[Exercise prompt]:
The listing below begins with the first line you should copy; stop after the line containing "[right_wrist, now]", and drop every picture.

[Supplied material]:

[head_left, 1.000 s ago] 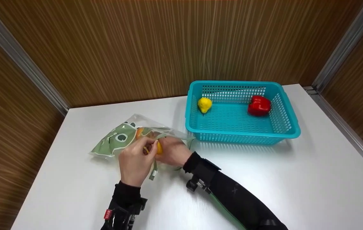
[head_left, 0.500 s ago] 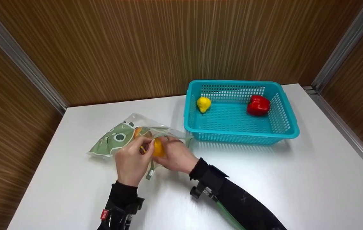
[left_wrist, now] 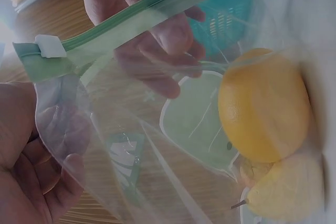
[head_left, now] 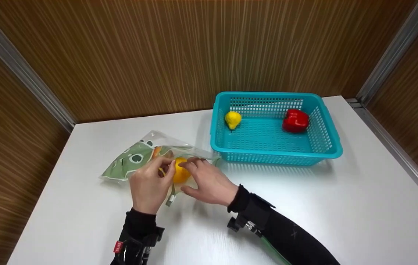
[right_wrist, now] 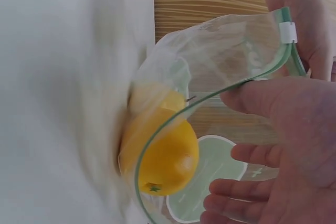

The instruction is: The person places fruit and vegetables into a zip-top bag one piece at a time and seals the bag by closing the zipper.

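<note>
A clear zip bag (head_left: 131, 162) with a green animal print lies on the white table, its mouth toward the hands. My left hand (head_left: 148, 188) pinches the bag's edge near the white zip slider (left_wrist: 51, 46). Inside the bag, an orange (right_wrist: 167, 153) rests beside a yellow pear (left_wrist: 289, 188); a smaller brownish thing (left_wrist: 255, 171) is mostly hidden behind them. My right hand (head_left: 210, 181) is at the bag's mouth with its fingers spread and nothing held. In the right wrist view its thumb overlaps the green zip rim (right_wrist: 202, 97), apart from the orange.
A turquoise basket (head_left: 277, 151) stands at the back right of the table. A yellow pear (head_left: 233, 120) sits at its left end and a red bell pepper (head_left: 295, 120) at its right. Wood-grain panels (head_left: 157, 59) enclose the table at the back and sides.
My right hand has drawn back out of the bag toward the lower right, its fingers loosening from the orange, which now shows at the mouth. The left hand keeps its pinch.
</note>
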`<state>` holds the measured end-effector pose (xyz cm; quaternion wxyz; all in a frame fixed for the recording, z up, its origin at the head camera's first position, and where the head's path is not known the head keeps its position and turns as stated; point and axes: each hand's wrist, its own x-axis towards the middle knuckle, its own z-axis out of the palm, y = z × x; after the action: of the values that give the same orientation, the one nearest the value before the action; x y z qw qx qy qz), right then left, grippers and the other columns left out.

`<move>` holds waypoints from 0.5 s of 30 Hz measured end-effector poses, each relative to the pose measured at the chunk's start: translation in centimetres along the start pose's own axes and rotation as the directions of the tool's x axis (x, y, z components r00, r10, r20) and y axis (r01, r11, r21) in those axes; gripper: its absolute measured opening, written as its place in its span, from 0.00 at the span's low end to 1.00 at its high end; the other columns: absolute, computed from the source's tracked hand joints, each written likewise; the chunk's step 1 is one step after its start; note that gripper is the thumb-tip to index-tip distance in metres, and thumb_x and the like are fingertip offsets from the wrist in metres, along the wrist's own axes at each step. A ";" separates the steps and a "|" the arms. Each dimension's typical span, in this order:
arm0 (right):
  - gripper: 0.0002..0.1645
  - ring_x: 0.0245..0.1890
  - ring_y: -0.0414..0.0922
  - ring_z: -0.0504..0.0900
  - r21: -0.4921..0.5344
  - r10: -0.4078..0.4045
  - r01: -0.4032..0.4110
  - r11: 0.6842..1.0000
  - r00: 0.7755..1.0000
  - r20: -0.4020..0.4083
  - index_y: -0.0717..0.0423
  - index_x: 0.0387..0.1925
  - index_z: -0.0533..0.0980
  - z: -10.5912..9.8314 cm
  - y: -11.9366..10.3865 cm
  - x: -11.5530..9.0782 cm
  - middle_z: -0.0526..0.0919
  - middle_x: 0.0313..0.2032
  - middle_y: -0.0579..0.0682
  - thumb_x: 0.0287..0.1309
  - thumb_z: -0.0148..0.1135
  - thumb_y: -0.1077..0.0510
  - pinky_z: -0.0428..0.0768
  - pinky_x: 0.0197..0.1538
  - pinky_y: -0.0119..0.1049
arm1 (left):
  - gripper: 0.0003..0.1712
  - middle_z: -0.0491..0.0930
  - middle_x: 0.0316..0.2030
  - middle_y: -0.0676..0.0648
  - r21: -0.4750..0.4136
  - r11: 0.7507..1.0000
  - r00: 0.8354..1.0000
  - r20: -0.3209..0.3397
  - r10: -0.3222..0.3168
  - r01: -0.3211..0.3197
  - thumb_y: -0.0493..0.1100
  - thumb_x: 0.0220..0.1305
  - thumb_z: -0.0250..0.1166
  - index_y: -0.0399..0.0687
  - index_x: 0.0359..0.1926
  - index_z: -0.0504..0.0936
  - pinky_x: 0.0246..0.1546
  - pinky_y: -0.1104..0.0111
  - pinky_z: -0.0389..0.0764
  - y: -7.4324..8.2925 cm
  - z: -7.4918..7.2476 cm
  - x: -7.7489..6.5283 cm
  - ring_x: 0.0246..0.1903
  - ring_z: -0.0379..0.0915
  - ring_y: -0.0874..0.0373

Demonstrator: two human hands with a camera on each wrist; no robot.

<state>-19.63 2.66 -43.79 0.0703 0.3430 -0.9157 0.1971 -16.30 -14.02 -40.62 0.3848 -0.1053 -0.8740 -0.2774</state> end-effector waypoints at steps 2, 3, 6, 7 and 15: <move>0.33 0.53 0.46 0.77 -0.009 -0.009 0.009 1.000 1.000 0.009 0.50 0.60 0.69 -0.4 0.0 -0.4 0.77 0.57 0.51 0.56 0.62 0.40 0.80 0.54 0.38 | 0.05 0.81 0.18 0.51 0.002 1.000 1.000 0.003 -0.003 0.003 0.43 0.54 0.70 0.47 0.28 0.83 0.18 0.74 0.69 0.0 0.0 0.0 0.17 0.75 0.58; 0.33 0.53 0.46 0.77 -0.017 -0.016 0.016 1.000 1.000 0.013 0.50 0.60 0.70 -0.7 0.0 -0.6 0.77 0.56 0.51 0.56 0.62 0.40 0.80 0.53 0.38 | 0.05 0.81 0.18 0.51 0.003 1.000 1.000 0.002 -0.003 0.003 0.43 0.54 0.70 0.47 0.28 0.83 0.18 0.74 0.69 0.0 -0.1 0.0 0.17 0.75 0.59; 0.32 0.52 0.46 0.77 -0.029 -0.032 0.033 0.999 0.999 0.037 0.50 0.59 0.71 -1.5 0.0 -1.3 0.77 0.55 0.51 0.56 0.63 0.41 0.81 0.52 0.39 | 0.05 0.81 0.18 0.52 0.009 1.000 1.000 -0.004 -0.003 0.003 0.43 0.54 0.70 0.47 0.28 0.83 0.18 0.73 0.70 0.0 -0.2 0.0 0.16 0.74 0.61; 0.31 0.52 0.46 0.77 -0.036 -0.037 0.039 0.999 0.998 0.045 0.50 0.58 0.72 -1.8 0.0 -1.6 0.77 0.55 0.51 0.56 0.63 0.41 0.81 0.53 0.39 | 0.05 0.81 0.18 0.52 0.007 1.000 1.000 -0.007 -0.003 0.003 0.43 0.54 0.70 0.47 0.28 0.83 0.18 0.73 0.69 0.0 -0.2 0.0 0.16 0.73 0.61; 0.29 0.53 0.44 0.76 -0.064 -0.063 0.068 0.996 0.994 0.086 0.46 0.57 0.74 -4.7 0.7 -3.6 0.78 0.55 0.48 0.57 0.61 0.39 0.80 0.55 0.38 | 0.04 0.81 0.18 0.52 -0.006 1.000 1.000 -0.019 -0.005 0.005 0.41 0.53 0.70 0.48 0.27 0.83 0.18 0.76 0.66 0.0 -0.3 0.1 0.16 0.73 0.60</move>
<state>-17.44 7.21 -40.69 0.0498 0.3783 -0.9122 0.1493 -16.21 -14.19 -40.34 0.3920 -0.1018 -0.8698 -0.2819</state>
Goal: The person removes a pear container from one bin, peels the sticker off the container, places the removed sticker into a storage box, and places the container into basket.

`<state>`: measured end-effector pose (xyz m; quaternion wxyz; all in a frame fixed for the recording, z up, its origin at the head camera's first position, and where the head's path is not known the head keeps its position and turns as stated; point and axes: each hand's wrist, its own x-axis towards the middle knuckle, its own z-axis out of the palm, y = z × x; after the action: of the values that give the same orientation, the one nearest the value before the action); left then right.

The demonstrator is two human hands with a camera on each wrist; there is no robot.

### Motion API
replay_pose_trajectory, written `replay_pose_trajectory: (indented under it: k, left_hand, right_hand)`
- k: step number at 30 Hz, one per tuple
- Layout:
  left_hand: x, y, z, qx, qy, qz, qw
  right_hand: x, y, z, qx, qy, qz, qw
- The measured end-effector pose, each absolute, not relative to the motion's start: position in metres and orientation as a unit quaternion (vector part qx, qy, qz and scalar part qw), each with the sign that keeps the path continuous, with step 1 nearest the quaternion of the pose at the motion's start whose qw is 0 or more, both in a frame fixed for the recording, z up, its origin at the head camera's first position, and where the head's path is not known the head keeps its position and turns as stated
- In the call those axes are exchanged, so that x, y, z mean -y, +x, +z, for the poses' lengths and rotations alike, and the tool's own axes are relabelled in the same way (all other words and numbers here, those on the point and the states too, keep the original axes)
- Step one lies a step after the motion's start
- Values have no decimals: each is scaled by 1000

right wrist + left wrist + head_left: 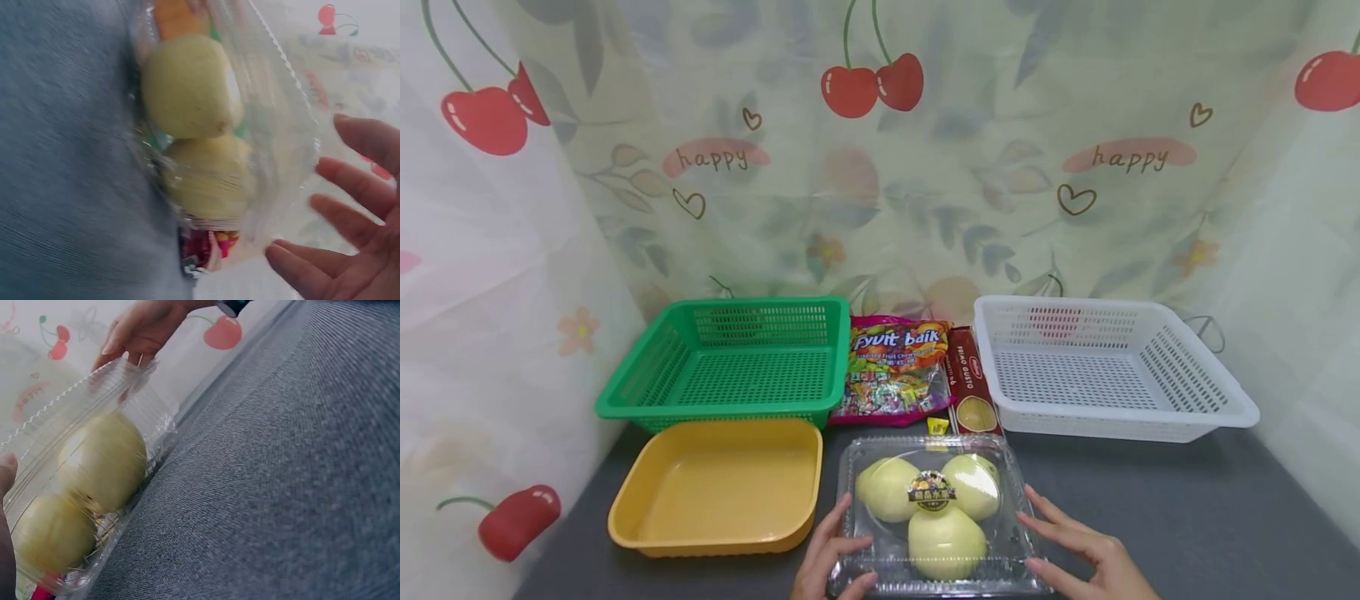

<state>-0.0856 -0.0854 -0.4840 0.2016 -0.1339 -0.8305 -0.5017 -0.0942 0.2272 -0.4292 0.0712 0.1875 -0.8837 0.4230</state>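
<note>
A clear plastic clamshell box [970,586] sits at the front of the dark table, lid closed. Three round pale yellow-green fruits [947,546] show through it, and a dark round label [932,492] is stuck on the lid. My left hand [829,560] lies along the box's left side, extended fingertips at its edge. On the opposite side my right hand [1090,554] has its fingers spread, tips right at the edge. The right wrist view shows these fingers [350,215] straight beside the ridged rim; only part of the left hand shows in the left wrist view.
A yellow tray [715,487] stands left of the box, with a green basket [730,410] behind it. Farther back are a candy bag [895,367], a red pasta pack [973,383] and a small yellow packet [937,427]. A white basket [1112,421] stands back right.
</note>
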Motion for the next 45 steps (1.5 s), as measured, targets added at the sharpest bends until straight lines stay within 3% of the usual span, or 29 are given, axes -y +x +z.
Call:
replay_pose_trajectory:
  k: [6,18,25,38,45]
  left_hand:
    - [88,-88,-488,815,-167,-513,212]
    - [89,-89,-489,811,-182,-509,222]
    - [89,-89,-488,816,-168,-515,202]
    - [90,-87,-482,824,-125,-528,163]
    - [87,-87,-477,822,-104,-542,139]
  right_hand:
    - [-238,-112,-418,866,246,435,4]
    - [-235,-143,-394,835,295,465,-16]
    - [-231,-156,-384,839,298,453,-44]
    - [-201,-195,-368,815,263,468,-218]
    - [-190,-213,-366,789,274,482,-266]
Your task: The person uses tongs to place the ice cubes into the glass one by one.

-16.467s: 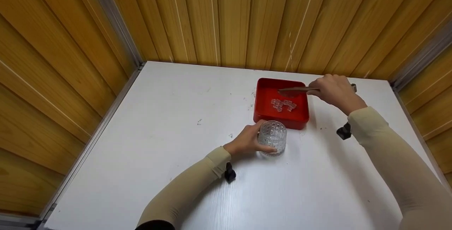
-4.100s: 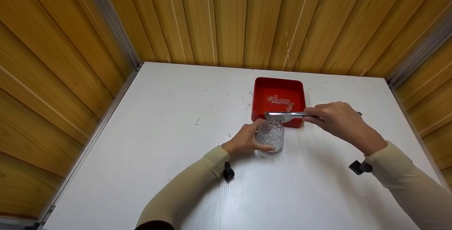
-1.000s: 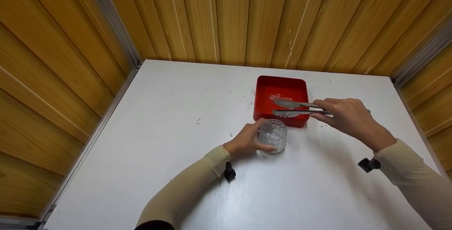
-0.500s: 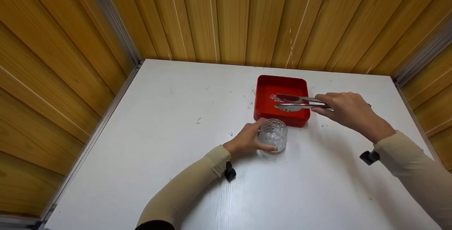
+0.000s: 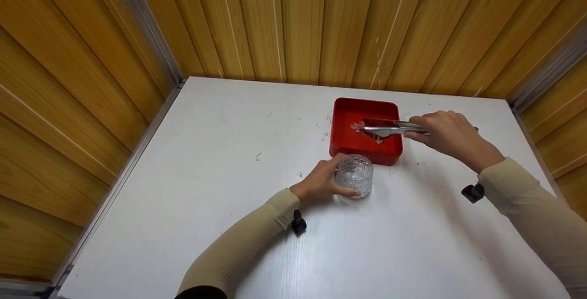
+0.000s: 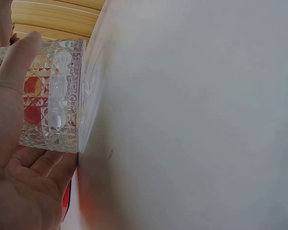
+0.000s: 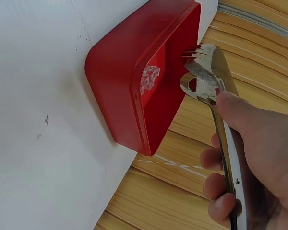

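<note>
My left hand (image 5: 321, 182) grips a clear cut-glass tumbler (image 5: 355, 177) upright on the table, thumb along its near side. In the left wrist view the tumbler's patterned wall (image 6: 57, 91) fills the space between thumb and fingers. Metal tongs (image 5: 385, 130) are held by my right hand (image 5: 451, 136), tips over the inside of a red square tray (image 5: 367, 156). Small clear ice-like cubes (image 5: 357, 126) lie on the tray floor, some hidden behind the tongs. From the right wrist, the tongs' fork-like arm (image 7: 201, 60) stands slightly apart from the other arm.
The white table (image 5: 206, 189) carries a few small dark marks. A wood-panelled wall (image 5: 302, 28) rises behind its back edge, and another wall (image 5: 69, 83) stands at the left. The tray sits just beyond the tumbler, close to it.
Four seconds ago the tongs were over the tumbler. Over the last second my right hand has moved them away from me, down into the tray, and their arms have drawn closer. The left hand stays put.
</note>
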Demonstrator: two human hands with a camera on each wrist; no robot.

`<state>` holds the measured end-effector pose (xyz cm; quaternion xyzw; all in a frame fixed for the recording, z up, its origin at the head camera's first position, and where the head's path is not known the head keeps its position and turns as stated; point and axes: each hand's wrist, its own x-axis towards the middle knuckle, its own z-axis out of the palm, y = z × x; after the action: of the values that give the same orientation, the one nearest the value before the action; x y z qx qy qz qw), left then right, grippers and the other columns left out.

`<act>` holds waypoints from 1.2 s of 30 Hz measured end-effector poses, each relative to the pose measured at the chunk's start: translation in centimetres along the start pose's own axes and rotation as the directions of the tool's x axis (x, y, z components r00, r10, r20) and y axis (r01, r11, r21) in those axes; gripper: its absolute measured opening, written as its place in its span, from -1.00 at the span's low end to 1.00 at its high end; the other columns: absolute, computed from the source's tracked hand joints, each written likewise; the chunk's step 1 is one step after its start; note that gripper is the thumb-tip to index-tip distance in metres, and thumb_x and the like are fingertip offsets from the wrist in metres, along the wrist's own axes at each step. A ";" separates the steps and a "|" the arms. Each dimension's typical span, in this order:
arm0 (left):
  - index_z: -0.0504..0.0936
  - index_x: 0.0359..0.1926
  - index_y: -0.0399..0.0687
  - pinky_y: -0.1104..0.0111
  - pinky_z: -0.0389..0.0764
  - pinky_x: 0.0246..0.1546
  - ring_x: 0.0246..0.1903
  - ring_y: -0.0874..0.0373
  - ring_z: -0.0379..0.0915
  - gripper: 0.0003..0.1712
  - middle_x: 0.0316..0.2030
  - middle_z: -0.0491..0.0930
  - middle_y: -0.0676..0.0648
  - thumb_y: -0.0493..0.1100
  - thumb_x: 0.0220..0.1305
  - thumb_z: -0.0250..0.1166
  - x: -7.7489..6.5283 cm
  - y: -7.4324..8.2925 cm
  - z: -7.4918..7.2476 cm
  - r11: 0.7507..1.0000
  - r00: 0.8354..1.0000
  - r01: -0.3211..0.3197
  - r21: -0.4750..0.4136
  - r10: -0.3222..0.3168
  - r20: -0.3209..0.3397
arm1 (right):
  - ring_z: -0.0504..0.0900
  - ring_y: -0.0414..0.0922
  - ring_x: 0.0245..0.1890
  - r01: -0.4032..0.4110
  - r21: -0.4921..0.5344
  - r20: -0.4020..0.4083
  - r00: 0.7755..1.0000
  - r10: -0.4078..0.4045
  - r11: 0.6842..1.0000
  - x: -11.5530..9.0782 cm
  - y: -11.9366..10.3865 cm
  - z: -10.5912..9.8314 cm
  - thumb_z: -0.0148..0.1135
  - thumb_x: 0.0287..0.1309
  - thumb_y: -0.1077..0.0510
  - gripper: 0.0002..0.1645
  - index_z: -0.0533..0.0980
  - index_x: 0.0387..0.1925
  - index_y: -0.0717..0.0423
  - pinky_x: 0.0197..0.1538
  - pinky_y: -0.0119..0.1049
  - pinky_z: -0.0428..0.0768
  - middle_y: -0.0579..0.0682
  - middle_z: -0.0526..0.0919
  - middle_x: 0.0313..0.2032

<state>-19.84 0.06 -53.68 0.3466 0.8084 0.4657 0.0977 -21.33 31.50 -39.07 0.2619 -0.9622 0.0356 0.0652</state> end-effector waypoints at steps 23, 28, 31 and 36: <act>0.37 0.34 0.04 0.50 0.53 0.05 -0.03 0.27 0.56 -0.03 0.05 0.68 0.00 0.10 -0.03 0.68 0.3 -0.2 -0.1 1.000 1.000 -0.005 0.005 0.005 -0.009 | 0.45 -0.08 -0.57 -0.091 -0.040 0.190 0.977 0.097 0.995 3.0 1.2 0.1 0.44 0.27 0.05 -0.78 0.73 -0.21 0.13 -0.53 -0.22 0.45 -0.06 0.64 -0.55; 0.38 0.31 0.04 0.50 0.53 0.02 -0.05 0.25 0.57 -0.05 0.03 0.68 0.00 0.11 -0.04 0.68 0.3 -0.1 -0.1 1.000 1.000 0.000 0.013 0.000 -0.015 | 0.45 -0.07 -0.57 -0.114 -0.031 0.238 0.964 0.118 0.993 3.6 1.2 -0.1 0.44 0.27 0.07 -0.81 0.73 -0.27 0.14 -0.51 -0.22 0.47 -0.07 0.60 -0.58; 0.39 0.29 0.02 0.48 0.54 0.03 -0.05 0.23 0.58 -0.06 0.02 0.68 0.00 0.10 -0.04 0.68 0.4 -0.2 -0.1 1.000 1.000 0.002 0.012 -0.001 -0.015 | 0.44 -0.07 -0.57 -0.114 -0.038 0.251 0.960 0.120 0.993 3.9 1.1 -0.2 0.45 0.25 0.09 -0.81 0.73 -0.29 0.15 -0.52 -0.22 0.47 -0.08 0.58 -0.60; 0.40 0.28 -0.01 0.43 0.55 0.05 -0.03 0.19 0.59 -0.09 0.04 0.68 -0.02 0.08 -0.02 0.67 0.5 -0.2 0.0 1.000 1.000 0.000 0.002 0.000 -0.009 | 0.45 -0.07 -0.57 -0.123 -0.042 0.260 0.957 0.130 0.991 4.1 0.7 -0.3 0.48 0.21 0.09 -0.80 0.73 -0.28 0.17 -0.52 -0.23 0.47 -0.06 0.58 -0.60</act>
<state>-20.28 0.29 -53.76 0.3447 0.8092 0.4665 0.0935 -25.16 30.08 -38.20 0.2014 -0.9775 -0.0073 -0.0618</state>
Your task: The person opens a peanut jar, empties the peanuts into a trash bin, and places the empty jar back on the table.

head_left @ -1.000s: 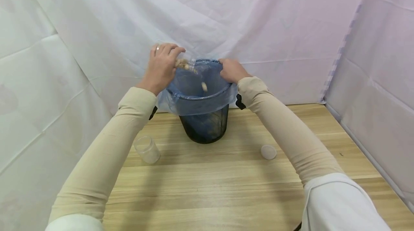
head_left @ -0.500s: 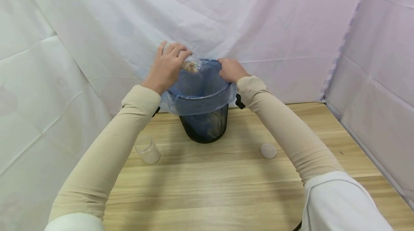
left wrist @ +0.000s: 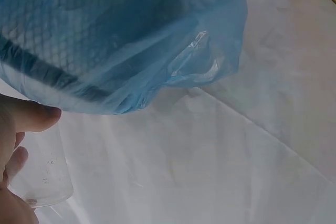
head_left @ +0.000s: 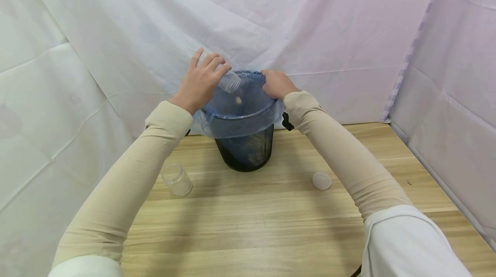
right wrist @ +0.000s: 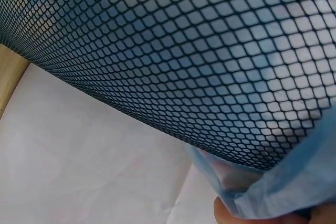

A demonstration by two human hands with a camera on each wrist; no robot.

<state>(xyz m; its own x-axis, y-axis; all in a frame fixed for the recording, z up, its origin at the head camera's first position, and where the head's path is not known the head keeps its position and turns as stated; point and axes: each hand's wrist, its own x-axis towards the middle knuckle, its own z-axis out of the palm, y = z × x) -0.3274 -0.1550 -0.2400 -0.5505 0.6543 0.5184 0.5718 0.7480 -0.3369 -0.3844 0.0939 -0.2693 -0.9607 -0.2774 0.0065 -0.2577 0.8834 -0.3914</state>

[Exercise result]:
[head_left, 1.000 s ago] 
[head_left, 0.500 s ago] 
[left_wrist, now] 
[head_left, now] 
[right_wrist, now] 

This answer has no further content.